So! Remember when I wrote about the city of Philadelphia attempting to make up a billion dollar budget shortfall by making huge cuts to city departments, including closing 11 libraries and laying off 110 staff? Matters have taken a fascinating turn:
Neighborhoods losing their libraries were understandably upset, and some filed a lawsuit to prevent the library closings. Today, a judge granted the injunction to prevent the library closings on the quite reasonable grounds that the mayor neglected the little detail of the law requiring city council approval for closing city facilities. The mayor is a bit of a high-handed moron.
But here's where it gets fascinating: the reason libraries were being closed was that there was no way to cut the library budget without cutting staff (since staffing makes up 85% of the budget), and staffing is already thin enough that losing any more positions meant that not all libraries could be adequately staffed. But the layoffs have already happened. People are leaving their jobs this week. And even if they somehow rehired all of the laid off people, they had managed to get the number fired down to 59 by reducing the rest of the positions through attrition - people retiring, quitting or transferring.

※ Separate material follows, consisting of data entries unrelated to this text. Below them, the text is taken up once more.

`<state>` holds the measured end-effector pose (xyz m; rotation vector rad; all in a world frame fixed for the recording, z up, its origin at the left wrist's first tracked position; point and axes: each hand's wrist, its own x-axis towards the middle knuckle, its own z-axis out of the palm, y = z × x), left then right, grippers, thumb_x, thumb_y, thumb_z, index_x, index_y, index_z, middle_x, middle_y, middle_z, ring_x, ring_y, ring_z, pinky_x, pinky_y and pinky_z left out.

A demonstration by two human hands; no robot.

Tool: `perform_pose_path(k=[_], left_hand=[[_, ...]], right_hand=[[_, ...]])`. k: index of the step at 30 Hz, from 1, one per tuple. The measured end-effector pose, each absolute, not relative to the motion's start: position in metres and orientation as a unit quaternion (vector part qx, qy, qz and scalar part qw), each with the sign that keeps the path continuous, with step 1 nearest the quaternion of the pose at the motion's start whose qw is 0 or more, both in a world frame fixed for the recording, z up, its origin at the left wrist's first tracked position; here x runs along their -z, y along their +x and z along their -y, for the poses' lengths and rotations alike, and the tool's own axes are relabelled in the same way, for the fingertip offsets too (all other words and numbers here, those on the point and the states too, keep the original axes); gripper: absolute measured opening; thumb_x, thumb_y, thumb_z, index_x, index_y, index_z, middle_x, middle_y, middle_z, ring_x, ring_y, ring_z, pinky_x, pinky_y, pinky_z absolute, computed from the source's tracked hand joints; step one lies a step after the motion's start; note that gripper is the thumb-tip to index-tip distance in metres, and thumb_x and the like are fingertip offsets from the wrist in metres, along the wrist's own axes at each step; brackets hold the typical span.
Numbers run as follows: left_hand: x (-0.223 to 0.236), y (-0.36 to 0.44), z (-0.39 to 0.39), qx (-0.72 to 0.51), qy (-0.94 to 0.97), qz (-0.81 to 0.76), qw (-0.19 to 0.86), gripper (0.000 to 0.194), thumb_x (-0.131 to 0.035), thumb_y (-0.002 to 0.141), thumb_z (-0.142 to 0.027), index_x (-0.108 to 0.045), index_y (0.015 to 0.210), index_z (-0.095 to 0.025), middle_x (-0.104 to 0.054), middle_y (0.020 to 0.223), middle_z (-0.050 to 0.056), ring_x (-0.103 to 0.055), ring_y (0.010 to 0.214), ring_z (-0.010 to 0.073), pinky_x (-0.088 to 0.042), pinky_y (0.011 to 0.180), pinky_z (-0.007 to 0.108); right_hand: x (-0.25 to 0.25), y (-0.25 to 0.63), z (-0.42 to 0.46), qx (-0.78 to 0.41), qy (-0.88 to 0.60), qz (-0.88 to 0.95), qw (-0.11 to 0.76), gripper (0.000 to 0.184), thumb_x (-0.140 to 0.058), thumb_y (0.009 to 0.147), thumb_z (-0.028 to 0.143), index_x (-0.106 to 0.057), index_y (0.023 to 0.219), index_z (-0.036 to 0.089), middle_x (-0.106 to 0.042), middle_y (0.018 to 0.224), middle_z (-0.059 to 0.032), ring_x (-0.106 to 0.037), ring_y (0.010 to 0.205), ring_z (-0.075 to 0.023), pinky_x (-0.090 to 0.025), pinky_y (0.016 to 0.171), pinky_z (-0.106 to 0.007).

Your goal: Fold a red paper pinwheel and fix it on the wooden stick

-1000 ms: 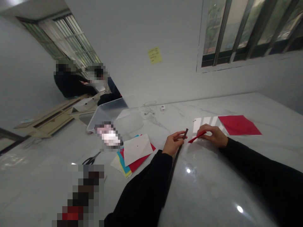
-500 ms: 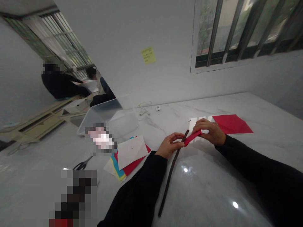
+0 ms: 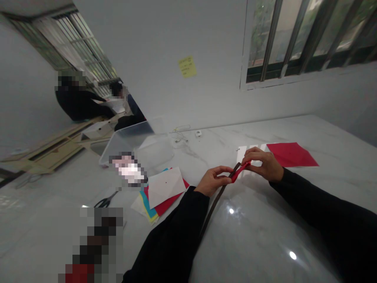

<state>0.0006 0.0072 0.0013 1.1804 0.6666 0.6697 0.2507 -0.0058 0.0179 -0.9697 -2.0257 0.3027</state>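
1. Meeting in the head view over the table (image 3: pixel 253 232), red strip (image 3: pixel 242 171) and brown stick (image 3: pixel 216 200) have been brought together; a second ago they were apart.
2. The stick is pinched by the left hand (image 3: pixel 212 181), the strip by the right hand (image 3: pixel 265 163).
3. Alignment seems begun.

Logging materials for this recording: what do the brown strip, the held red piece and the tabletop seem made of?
Brown strip: matte, curved, perhaps paper or fuzzy wire; unclear. Red piece: probably matte paper, coloured like the rightmost red sheet. Tabletop: polished marble or a lookalike, from grey veins and reflections.
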Motion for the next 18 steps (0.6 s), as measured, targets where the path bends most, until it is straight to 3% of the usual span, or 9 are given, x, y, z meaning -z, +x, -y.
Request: perform_pose_path(k=[6,11,18], left_hand=[[0.002,0.000,-0.006,-0.300,0.521,-0.306,0.738,0.049,-0.087,0.059,-0.027,-0.072,0.105,-0.016,-0.070,0.077,0.003,-0.059,0.067,0.0115,-0.042,0.075,0.027],[0.007,-0.001,-0.004,-0.292,0.518,-0.309,0.742,0.053,-0.088,0.057,-0.027,-0.072,0.106,-0.015,-0.070,0.079,0.004,-0.060,0.068,0.0129,-0.044,0.077,0.030],[0.014,0.001,-0.003,-0.293,0.521,-0.300,0.743,0.050,-0.088,0.058,-0.025,-0.072,0.104,-0.014,-0.070,0.090,0.007,-0.063,0.077,0.0148,-0.046,0.081,0.031]], right_hand=[[-0.016,0.252,0.008,-0.175,-0.428,0.787,0.409,0.031,-0.068,0.083,0.045,-0.071,0.107,0.025,-0.070,0.101,-0.0064,-0.066,0.091,-0.0231,-0.054,0.083,-0.038],[-0.020,0.254,0.006,-0.257,-0.422,0.801,0.338,0.029,-0.064,0.085,0.050,-0.073,0.094,0.023,-0.071,0.096,-0.0059,-0.066,0.093,-0.0242,-0.052,0.085,-0.037],[-0.016,0.252,0.005,-0.320,-0.411,0.789,0.324,0.036,-0.063,0.085,0.053,-0.070,0.104,0.023,-0.071,0.104,-0.0075,-0.065,0.097,-0.0262,-0.051,0.087,-0.040]])
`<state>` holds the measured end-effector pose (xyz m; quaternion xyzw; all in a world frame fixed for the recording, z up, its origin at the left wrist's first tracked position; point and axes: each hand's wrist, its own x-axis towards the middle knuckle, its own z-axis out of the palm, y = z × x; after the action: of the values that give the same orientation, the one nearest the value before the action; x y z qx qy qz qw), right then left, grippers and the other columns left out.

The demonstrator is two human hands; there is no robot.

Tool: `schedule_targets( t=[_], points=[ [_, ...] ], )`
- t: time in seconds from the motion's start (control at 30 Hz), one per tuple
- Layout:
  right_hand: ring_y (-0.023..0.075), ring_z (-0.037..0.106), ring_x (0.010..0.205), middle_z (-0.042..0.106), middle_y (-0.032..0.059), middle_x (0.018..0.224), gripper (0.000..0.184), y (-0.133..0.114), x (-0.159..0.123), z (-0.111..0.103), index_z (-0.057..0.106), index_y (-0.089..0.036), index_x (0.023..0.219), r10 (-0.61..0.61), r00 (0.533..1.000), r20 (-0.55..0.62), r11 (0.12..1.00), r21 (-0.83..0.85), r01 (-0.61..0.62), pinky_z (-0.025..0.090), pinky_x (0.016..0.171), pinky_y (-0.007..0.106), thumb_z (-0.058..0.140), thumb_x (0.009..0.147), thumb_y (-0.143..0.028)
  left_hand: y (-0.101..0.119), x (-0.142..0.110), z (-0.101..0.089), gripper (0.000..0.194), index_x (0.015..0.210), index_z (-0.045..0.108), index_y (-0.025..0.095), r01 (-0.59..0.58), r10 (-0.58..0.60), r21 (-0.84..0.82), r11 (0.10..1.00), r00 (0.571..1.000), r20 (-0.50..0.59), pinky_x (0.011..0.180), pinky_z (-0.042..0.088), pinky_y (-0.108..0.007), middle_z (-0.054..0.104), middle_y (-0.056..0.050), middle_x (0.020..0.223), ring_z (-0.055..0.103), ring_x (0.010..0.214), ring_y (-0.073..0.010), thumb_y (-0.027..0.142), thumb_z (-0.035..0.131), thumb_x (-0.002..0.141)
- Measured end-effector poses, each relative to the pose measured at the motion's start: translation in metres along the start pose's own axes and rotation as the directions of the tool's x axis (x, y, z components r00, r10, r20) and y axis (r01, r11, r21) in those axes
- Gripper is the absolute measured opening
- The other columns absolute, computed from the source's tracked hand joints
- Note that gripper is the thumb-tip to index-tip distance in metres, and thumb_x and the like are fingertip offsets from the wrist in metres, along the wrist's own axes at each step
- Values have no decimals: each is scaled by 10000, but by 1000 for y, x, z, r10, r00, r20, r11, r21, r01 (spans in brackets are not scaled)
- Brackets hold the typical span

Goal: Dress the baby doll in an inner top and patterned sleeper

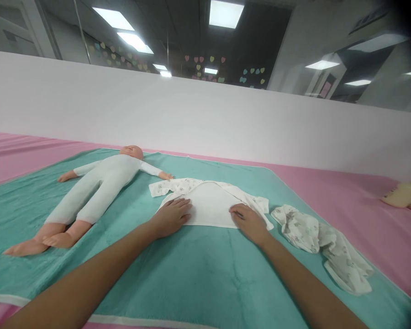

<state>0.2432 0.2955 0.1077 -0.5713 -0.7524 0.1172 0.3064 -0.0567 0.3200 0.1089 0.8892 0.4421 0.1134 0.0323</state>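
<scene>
Surface: teal terry towel (205, 274) spread over a pink padded sheet (345, 192), a white edging along the near side.
Left hand (171, 218): open, fingers flat, palm down on the garment, not gripping.
Right hand (248, 224): open likewise, resting on the garment's other side.
Baby garment (208, 205): white long-sleeved piece lying flat and open on the towel, directly under both hands, sleeves spread, small print on them.
Handling: probably light, soft and limp; easiest taken by the edges or sleeves.
Crumpled printed cloth (315, 242): bunched just beside the right hand.
Infant training doll (99, 187): on its back, arms out, one hand just beside the garment.
Cream packet (400, 193): at the pink sheet's far right.
Writing: none legible.
Background: white partition (192, 114), paper hearts (205, 59) beyond.
</scene>
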Motion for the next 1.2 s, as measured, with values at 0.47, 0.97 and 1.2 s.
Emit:
schedule_targets(
  t=[0.47, 0.97, 1.2],
  points=[
    [168, 516, 989, 589, 10, 1031, 231, 1, 1, 1, 608, -242, 902, -24, 1000, 11, 999, 23, 24, 385, 894, 329, 397, 817, -285, -3, 0, 4, 480, 1305, 403, 277, -14, 14, -22, 1000, 1000, -11, 1068, 248, -418, 349, 0, 1413, 290, 1307, -219, 472, 213, 910],
    [165, 518, 987, 586, 6, 1034, 225, 4, 1, 2, 600, -250, 911, -39, 999, 15, 999, 6, 39, 400, 896, 341, 398, 815, -261, -3, 0, 2, 485, 1306, 406, 272, -22, 22, -23, 1000, 1000, -18, 1066, 249, -411, 354, -3, 1410, 291, 1306, -220, 473, 211, 909],
    [182, 527, 995, 592, 32, 1042, 244, -1, -1, 0, 605, -231, 944, -104, 995, 5, 987, -121, 104, 435, 893, 376, 386, 836, -238, 2, 0, 0, 455, 1266, 455, 271, 3, -4, -52, 999, 999, -32, 1056, 269, -408, 410, 3, 1375, 343, 1277, -218, 459, 260, 899]
  ],
)
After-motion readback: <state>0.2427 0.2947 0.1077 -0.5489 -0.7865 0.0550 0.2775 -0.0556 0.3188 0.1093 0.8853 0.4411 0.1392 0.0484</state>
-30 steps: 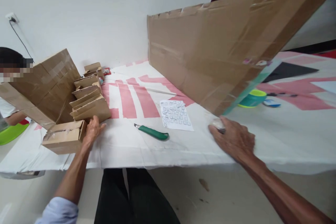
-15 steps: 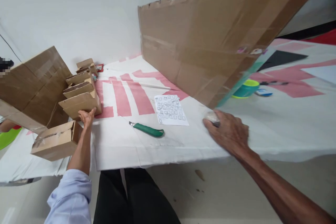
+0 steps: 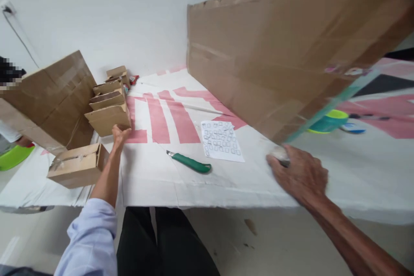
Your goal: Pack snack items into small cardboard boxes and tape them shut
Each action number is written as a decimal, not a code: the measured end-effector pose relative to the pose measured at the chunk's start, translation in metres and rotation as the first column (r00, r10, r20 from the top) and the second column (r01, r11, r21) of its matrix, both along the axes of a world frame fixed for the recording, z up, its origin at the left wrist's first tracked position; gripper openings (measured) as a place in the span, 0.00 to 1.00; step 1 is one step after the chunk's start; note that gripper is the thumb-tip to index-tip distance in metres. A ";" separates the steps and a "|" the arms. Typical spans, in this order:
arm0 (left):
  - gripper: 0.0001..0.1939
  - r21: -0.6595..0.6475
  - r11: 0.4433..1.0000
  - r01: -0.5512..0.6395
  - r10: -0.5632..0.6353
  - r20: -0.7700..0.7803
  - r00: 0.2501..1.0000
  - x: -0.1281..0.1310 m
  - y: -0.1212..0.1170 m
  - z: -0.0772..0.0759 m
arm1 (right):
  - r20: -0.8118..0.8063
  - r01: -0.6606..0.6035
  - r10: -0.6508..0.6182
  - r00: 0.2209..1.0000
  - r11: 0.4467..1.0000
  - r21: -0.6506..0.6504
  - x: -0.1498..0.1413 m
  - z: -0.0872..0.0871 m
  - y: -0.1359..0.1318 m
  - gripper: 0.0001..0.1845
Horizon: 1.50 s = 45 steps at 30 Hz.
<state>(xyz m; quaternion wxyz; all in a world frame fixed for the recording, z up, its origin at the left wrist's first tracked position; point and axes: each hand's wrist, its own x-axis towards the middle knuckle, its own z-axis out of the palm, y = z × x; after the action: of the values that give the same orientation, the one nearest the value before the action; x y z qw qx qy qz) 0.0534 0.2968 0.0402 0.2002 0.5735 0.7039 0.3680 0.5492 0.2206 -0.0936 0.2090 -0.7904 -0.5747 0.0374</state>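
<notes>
My left hand (image 3: 120,135) touches the lower front of an open cardboard box (image 3: 111,119), its fingers spread against the side. That box is the nearest in a row of several small boxes with raised flaps. A taped cardboard box (image 3: 77,166) sits just left of my left forearm. My right hand (image 3: 299,172) rests on the table, closed around a small whitish, shiny object (image 3: 280,154), mostly hidden and too blurred to name. Between the hands lie a green-handled utility knife (image 3: 190,163), blade exposed, and a paper sheet (image 3: 222,141) with drawn squares.
A large cardboard panel (image 3: 274,51) stands upright at the right, a green-and-yellow tape roll (image 3: 333,121) beyond its lower edge. Another big cardboard box (image 3: 51,99) stands at the left. A person's hand (image 3: 23,141) is near a green basin (image 3: 16,157). White cloth covers the table (image 3: 148,185).
The view has shifted, so the scene appears further right. Both hands keep nearly the same places relative to the box and table; the knife and sheet lie as before.
</notes>
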 end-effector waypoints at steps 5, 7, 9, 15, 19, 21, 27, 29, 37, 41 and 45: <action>0.27 0.304 0.948 0.096 -0.051 -0.150 0.987 0.028 -0.099 0.003 | -0.042 0.028 -0.028 0.999 1.000 0.010 -0.003 -0.001 -0.004 0.40; 0.23 0.521 0.845 0.117 0.053 -0.300 0.952 0.011 -0.146 0.014 | -0.064 0.048 -0.046 0.997 0.999 0.017 -0.007 0.001 -0.007 0.40; 0.21 0.649 0.760 -0.034 0.301 -0.305 0.904 -0.028 -0.184 0.028 | -0.086 0.052 -0.048 0.995 0.998 0.042 -0.011 0.004 -0.009 0.41; 0.36 0.300 0.691 -0.657 0.661 0.106 0.743 -0.170 -0.221 0.039 | -0.145 0.052 -0.027 0.989 0.984 0.171 -0.020 0.013 -0.015 0.48; 0.36 0.147 0.769 -0.621 0.582 0.238 0.777 -0.193 -0.221 0.021 | -0.133 0.028 0.005 0.991 0.969 0.245 -0.023 0.014 -0.020 0.45; 0.34 0.149 0.791 -0.594 0.545 0.271 0.793 -0.187 -0.225 0.013 | -0.126 0.013 0.024 0.992 0.959 0.282 -0.023 0.011 -0.021 0.40; 0.33 0.176 0.864 -0.472 0.395 0.343 0.852 -0.142 -0.244 -0.010 | -0.136 0.011 0.060 0.989 0.883 0.469 -0.037 0.006 -0.026 0.33; 0.32 0.186 0.885 -0.427 0.348 0.346 0.871 -0.119 -0.248 -0.015 | -0.104 -0.040 0.115 0.988 0.836 0.548 -0.056 0.012 -0.032 0.30; 0.41 0.135 0.985 -0.108 0.042 0.423 0.905 -0.045 -0.270 -0.038 | -0.136 -0.404 0.634 0.761 0.627 0.666 -0.166 0.037 -0.059 0.21; 0.56 0.148 0.982 0.119 -0.178 0.493 0.851 -0.064 -0.269 -0.059 | -0.047 -0.542 0.677 0.735 0.627 0.560 -0.173 0.035 -0.047 0.29; 0.67 0.107 0.957 0.269 -0.282 0.561 0.779 -0.085 -0.259 -0.068 | -0.181 -0.545 0.695 0.696 0.675 0.498 -0.176 0.039 -0.049 0.39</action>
<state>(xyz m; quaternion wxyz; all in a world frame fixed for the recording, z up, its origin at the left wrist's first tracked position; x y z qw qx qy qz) -0.0318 0.0375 -0.0278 0.4470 0.5358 0.5162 0.4967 0.3730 0.1719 -0.0548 0.4427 -0.4603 -0.7585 0.1296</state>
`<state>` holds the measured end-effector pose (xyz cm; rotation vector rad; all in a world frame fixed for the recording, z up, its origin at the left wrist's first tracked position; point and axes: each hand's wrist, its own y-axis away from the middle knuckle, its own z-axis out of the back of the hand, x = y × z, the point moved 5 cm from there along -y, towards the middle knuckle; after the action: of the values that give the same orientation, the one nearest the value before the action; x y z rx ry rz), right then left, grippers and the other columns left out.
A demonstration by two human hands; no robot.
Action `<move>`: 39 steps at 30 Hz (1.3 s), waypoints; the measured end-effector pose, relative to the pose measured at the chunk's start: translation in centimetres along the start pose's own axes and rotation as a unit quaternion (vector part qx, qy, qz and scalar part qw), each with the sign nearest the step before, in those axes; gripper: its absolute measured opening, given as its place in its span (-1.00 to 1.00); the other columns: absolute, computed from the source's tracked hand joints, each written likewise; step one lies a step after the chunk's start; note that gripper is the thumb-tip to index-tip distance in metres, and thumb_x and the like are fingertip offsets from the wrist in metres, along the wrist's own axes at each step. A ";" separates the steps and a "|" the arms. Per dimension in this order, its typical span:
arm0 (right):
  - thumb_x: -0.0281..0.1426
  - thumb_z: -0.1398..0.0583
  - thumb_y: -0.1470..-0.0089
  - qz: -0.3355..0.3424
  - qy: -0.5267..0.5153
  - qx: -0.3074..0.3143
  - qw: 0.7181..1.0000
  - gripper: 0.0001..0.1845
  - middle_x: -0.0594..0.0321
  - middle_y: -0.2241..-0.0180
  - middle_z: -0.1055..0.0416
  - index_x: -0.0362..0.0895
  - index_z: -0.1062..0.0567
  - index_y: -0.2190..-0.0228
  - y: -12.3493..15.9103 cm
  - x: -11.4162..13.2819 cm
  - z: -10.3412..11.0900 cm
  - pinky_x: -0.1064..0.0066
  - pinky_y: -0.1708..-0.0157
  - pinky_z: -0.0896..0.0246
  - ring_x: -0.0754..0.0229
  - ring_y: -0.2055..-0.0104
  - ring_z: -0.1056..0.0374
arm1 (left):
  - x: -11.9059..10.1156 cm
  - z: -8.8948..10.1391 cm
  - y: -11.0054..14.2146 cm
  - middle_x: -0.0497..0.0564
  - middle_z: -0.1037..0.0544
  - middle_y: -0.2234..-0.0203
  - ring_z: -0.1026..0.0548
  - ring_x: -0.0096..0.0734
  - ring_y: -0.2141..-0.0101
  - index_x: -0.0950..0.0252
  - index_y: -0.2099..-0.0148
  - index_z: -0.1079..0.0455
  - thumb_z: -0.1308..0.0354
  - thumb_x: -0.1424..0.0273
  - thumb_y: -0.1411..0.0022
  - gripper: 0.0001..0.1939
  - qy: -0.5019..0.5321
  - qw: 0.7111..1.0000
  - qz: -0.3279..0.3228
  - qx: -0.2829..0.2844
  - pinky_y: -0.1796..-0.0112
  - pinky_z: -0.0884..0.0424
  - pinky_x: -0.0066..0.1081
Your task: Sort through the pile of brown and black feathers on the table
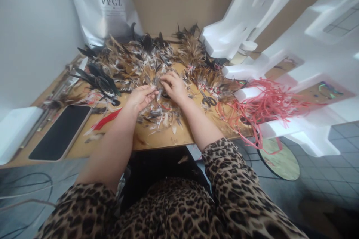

I truly don't know what they're going to do. There has been a truly moronic plan floating around for all of the libraries in the city to be open three days a week, which sounds like a nightmare of confusion for both patrons and staff. But how are they going to keep the libraries open without enough people to run them? And if they start hiring, where is the money going to come from?
The money issue is the sticker, and the reason that while I don't like the idea of closing libraries, particularly when we thought it could be affecting us badly, I couldn't see an alternative. The city really is short on money and cuts are being made across the board. Even the mayor is taking a pay cut. I can't point to any place they could take the money from, and as valuable as I think libraries are, I think police and sanitation are pretty important too. It sucks to lose your closest library, but the ones closed were the smallest ones and no person in the city will live more than two miles from a library branch.
All I know is that whatever happens, the next few weeks are going to be highly interesting.